Talvez eu já esteja um pouco distante da minha humildade original – só espero que não muito. Quando se tem algum dinheiro, alguma presumível posição social, há uma certa tendência à intolerância que acho intolerável. Fico vigilante. Os endinheirados se julgam com direitos demais e, em conseqüência, reclamam demais, esquecendo-se de que a voz da delicadeza, do cuidado, do jeito, fala muito mais alto no código tácito da convivência. Mas os endinheirados em geral passam ao largo do mundo das sutilezas, dos afetos espontâneos… Faço essa introdução para contar duas cenas que presenciei dia desses – uma delas muito triste, a outra nem tanto. A primeira cena, a menos triste, aconteceu na parada, nem 7 da manhã. Nessa hora não há quase ninguém na parada. Pois estava lá uma senhora de, calculo, uns 60 anos. Um ônibus vem vindo e ela faz um tímido sinal. Seja porque ela não estivesse enxergando bem e não quisesse sofrer o mau humor dos motoristas quando param indevidamente, seja porque a timidez fosse já conseqüência do desrespeito a que são submetidos os idosos humildes, o fato é que o motorista não parou. Eu também fiquei indeciso e não me dispus a dar um sinal vigoroso para o motorista. A senhora reclama um pouquinho, nada demais. Logo depois ela avista uma amiga que saía de outro ônibus, pronto chamando-a e indo em sua direção: “Rufina! Rufina!”. O encontro com essa amiga parece consolá-la da contrariedade de há pouco. Abraçam-se. Conversam. Não pude ouvir o que conversavam. Mas pude ver que a senhora ostentava um minúsculo piercing encravado no nariz, toda sexigenária. Adorei!

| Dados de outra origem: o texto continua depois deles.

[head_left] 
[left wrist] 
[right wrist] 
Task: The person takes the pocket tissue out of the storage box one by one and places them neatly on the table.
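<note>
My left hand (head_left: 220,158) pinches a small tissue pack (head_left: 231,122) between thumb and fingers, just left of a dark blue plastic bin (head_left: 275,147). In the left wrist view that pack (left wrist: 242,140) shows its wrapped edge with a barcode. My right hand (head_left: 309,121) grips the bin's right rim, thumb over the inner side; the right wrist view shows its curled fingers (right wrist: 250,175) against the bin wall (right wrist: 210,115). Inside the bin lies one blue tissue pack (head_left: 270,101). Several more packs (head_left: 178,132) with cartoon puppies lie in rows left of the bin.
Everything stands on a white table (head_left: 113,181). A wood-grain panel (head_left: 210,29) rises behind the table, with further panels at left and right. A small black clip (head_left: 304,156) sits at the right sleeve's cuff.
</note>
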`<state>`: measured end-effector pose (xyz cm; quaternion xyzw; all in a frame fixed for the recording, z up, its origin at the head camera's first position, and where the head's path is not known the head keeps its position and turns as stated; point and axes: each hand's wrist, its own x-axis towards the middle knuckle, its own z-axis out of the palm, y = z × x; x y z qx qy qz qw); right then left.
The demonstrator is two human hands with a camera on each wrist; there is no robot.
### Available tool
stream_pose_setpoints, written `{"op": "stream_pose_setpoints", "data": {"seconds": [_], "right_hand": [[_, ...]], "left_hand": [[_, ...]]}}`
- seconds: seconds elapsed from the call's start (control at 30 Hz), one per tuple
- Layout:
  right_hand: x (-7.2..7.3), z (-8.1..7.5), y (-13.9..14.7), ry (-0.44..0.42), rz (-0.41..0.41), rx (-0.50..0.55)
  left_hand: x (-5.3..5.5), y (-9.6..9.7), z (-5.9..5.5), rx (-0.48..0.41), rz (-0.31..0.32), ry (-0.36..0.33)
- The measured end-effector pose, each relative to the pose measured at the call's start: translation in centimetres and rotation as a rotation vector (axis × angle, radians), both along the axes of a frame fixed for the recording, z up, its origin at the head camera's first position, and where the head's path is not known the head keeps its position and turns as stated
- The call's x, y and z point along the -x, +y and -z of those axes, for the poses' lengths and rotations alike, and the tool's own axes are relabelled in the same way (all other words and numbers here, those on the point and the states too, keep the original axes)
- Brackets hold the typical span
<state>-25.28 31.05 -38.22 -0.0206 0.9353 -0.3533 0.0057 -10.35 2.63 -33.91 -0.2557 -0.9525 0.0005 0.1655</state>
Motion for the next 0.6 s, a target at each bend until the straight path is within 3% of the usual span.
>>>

A outra cena, tristíssima, aconteceu à noitinha, no restaurante Green’s. Enquanto tomava o caldo de todo dia, percebo que uma mulher de idade indefinida entra timidamente. Logo se percebe que é uma pedinte. A mulher se aproxima de uma cliente e diz: “É que a senhora falou que ia pagar uma sopa pra mim”. A cliente responde indelicada, impaciente: “E eu falei pra você não ficar ao meu redor”. Horrível! A mulher sai cabisbaixa, humilhada, ofendida em seus brios de pedinte. A cliente paga a conta, sai e não vejo sinal de que tenha pago a sopa para a mulher. Fico preocupado. Procuro pela mulher – que está sentada na área externa do restaurante. Constato que a cliente de fato não pagou nada, incomodada, ao que parece, com a insistência da mulher em ficar-lhe ao redor. Ofereci uma sopa a ela mas, nessa altura, outra cliente, magnânima, já tinha se antecipado. A mulher, ainda visivelmente ofendida e magoada, fez questão de dizer que eu era um moço muito educado. Mas ali, mais que a educação, falou mais alto a comiseração. Fui para casa cambaio, de alma pensa, pleno de desencanto pelo que pode um humano fazer a outro.

© Nota de canapé: Um clássico do nosso cancioneiro, parceria de Vinícius de Morais e Garoto.